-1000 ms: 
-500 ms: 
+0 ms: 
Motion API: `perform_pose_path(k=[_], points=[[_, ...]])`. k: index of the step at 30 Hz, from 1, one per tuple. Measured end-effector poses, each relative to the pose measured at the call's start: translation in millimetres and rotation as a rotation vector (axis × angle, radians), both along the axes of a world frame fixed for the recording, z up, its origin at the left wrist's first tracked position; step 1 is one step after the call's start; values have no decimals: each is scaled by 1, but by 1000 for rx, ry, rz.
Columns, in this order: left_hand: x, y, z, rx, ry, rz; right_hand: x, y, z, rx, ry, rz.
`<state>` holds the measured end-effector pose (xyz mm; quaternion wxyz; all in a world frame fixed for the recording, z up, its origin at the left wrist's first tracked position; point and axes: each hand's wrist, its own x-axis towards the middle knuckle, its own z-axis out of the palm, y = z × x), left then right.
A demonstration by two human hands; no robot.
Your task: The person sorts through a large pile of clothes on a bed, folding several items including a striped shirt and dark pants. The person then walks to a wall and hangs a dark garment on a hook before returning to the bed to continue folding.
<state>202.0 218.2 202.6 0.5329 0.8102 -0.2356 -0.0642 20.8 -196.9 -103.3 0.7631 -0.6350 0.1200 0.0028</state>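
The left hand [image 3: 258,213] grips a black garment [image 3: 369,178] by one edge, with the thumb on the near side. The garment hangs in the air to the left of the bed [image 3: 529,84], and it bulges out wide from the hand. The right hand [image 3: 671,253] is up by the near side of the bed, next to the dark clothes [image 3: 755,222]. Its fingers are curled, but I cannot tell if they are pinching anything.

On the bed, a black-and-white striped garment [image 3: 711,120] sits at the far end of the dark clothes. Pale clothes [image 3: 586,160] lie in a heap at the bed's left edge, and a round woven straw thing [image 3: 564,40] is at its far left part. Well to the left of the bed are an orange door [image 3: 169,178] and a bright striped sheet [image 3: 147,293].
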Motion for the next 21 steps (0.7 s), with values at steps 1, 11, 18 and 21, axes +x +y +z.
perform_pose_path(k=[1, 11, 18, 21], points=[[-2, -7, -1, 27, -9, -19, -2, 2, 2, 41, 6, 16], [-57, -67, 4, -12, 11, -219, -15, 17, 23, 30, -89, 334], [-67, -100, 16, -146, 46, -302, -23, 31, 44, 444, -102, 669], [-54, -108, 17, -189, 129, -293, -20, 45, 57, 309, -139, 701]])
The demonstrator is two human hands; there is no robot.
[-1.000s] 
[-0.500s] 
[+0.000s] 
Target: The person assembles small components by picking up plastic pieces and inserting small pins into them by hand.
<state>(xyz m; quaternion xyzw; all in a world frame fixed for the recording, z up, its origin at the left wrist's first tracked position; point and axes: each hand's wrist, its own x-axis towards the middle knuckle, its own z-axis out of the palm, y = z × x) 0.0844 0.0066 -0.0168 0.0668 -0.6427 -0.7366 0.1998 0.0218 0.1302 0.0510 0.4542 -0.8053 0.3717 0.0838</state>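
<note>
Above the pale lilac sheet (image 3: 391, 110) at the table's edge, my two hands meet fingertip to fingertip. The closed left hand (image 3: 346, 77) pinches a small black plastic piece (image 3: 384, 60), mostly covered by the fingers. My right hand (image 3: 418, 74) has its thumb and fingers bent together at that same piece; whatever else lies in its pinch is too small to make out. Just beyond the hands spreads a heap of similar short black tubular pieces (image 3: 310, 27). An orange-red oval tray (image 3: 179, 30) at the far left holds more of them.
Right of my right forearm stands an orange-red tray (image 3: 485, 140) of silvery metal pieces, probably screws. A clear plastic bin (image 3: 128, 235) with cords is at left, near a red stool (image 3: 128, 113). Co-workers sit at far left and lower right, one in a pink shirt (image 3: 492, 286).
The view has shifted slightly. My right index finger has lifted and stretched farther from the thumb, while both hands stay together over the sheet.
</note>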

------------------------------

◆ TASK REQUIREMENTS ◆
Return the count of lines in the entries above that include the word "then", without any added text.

◆ EXERCISE OUTPUT ◆
2